» **EXERCISE DESCRIPTION**: Send back all of the data, word for word.

» **SOURCE MATERIAL**:
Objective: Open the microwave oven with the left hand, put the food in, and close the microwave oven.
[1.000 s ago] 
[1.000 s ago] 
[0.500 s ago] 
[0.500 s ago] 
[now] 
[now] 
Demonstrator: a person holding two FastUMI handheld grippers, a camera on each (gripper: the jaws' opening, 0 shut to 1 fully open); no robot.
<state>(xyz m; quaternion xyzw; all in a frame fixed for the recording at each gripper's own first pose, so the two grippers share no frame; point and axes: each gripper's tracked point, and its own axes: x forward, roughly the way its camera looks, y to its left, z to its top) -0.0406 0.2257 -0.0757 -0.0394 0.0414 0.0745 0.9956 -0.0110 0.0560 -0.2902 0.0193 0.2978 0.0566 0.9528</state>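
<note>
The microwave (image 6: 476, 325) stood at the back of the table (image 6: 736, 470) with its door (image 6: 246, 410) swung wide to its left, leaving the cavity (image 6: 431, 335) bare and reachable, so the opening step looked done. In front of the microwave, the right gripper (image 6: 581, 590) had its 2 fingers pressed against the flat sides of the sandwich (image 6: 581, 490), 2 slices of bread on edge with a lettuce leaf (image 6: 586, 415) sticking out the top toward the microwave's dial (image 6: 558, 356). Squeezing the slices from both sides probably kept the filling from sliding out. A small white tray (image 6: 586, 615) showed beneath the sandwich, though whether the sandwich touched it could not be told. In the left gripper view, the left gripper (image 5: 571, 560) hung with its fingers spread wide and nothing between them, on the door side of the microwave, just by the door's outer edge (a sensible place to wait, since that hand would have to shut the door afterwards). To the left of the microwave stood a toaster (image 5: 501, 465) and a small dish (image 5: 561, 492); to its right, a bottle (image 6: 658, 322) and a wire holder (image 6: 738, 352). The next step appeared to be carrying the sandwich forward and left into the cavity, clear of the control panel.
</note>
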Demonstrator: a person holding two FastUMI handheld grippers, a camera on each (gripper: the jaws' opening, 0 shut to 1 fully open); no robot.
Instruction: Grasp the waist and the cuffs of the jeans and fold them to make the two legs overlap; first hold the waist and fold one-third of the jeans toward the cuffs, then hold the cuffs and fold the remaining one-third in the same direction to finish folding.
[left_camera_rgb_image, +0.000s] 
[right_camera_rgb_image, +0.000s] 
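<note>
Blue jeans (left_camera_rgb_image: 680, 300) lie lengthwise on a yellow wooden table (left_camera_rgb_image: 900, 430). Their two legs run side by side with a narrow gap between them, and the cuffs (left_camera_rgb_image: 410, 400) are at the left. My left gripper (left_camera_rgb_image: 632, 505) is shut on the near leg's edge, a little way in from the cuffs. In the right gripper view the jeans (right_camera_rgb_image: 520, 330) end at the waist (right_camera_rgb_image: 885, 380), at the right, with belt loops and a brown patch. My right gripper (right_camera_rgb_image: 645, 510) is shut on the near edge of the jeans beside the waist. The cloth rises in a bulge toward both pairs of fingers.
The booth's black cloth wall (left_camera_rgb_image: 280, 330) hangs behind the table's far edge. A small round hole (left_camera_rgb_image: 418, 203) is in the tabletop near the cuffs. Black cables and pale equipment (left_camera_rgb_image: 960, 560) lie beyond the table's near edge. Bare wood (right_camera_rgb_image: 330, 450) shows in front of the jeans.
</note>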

» **SOLUTION TO THIS PROBLEM**:
Objective: Open the microwave oven with the left hand, put the food in, and close the microwave oven.
[1.000 s ago] 
[1.000 s ago] 
[0.500 s ago] 
[0.500 s ago] 
[now] 
[now] 
Demonstrator: a person holding two FastUMI handheld grippers, a camera on each (gripper: the jaws' opening, 0 shut to 1 fully open); no robot.
<state>(xyz m; quaternion xyzw; all in a frame fixed for the recording at each gripper's own first pose, so the two grippers share no frame; point and axes: each gripper's tracked point, and its own axes: x forward, roughly the way its camera looks, y to its left, z to its top) -0.0406 0.2257 -0.0757 -0.0394 0.0414 0.0745 0.9956 -0.0110 0.0560 -0.2902 0.0193 0.2978 0.0566 0.9528</state>
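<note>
The microwave (image 6: 476, 325) stood at the back of the table (image 6: 736, 470) with its door (image 6: 246, 410) swung wide to its left, leaving the cavity (image 6: 431, 335) bare and reachable, so the opening step looked done. In front of the microwave, the right gripper (image 6: 581, 590) had its 2 fingers pressed against the flat sides of the sandwich (image 6: 581, 490), 2 slices of bread on edge with a lettuce leaf (image 6: 586, 415) sticking out the top toward the microwave's dial (image 6: 558, 356). Squeezing the slices from both sides probably kept the filling from sliding out. A small white tray (image 6: 586, 615) showed beneath the sandwich, though whether the sandwich touched it could not be told. In the left gripper view, the left gripper (image 5: 571, 560) hung with its fingers spread wide and nothing between them, on the door side of the microwave, just by the door's outer edge (a sensible place to wait, since that hand would have to shut the door afterwards). To the left of the microwave stood a toaster (image 5: 501, 465) and a small dish (image 5: 561, 492); to its right, a bottle (image 6: 658, 322) and a wire holder (image 6: 738, 352). The next step appeared to be carrying the sandwich forward and left into the cavity, clear of the control panel.
</note>
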Demonstrator: a person holding two FastUMI handheld grippers, a camera on each (gripper: the jaws' opening, 0 shut to 1 fully open); no robot.
Instruction: Grasp the waist and the cuffs of the jeans and fold them to make the two legs overlap; first hold the waist and fold one-third of the jeans toward the cuffs, then hold the cuffs and fold the remaining one-third in the same direction to finish folding.
[left_camera_rgb_image, +0.000s] 
[right_camera_rgb_image, +0.000s] 
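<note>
Blue jeans (left_camera_rgb_image: 680, 300) lie lengthwise on a yellow wooden table (left_camera_rgb_image: 900, 430). Their two legs run side by side with a narrow gap between them, and the cuffs (left_camera_rgb_image: 410, 400) are at the left. My left gripper (left_camera_rgb_image: 632, 505) is shut on the near leg's edge, a little way in from the cuffs. In the right gripper view the jeans (right_camera_rgb_image: 520, 330) end at the waist (right_camera_rgb_image: 885, 380), at the right, with belt loops and a brown patch. My right gripper (right_camera_rgb_image: 645, 510) is shut on the near edge of the jeans beside the waist. The cloth rises in a bulge toward both pairs of fingers.
The booth's black cloth wall (left_camera_rgb_image: 280, 330) hangs behind the table's far edge. A small round hole (left_camera_rgb_image: 418, 203) is in the tabletop near the cuffs. Black cables and pale equipment (left_camera_rgb_image: 960, 560) lie beyond the table's near edge. Bare wood (right_camera_rgb_image: 330, 450) shows in front of the jeans.
</note>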

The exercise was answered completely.